Teenage girls run away from home every day. Back in the late 1960s, when Caroline Leavitt's Cruel Beautiful World is set, they were running away even more, donning their love beads and bell bottoms and hopefully sticking out a thumb on the side of the road, bound (at least theoretically) for Greenwich Village or Haight-Ashbury.
Leavitt's new novel, her 11th (after bestsellers Is This Tomorrow and Pictures of You), focuses on what happens to one young girl who runs away — and the impact of her departure on the family she leaves behind.
Lucy Gold does not just set out hitchhiking, though. She has a plan. At age 16, at the end of the school year, she leaves her comfortable home in a Boston suburb and runs away with her 30-year-old English teacher.
William Lallo is the kind of teacher just about every girl gets a crush on at least once: the cool teacher. In 1969, that means the long-haired one in jeans who moves the desks out of rows and rearranges them in an equalizing circle, the one who refers knowingly to the political turmoil of the times, the one who really seems to listen to the kids.
He certainly listens to lively, pretty blond Lucy. She's an indifferent student, but his encouraging comments on her papers thrill her, and before you can say "bad idea" she's sneaking out to meet him at his apartment.

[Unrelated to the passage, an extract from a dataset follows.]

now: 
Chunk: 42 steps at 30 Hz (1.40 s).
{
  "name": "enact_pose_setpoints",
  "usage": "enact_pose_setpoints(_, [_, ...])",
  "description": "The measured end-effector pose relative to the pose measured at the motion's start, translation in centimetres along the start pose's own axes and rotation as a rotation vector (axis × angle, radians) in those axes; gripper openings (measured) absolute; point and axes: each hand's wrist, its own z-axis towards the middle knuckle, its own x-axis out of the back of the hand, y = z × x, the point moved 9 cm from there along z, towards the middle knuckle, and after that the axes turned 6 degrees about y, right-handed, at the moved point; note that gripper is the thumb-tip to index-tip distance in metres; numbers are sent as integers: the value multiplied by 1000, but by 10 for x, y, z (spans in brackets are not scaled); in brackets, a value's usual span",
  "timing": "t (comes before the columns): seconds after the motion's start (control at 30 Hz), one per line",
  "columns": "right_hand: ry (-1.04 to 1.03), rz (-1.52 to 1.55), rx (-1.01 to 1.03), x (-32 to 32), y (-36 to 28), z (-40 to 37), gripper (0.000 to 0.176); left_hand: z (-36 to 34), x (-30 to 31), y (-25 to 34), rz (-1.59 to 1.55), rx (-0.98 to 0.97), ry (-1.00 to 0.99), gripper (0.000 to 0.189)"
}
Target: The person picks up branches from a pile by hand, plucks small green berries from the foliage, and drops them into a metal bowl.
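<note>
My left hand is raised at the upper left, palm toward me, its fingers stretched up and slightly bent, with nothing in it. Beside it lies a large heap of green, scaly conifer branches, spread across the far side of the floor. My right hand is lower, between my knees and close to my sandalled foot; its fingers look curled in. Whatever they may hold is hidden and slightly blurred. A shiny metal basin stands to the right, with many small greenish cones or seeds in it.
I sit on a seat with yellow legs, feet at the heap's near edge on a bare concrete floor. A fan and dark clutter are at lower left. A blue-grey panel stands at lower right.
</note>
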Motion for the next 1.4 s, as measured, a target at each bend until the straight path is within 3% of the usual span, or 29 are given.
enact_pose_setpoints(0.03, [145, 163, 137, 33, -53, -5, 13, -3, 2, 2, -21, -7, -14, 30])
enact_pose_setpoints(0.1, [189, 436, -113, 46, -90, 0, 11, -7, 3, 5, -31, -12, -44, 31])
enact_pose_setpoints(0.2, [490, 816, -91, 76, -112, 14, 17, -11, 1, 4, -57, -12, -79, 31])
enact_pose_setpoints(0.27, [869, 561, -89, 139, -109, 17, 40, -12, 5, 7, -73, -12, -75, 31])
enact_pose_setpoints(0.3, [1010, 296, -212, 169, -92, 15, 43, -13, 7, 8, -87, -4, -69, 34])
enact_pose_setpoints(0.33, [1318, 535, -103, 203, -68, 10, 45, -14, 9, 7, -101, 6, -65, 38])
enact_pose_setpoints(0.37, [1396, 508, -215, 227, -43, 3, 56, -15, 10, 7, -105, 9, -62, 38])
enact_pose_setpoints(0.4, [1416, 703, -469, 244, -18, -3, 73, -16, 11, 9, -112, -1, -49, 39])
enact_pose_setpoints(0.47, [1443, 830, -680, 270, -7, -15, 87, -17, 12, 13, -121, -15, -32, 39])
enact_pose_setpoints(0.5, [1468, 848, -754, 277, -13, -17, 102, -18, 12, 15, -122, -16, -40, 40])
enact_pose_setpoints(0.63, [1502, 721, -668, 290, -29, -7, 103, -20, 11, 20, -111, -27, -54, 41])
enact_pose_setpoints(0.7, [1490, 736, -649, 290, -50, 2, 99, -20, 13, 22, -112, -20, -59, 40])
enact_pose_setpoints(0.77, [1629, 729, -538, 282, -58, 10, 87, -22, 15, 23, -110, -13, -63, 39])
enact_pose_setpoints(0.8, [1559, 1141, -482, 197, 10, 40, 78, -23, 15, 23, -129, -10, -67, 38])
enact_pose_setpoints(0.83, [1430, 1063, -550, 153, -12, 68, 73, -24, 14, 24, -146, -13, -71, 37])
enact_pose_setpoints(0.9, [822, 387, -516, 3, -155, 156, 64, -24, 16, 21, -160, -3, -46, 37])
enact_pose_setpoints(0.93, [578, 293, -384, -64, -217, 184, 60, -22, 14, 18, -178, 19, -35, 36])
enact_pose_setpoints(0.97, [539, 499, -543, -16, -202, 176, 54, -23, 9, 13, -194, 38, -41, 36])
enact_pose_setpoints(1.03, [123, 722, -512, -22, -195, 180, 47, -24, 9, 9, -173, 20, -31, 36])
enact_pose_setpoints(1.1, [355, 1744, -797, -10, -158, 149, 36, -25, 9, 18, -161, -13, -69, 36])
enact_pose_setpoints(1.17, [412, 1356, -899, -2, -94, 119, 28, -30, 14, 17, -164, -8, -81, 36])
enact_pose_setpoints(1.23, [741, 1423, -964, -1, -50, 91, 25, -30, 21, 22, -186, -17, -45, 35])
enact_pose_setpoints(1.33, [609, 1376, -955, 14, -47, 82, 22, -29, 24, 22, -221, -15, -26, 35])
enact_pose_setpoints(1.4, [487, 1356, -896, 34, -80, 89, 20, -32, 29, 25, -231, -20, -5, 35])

Leavitt gets the reader inside Lucy's head so that we understand the mixture of rebellion and desire that makes William's plan so enticing. They'll run away, he says, cut all ties (although his ties to his teaching job have already been cut, whether he likes it or not). They don't need anyone else, just each other. It will be so romantic.
He finds a new job in a tiny Pennsylvania town and rents a house on acreage out in the country, complete with chickens that scare Lucy half to death. They can get back to the land, he says, commune with nature — and lay low until Lucy turns 18 and their relationship is no longer criminal.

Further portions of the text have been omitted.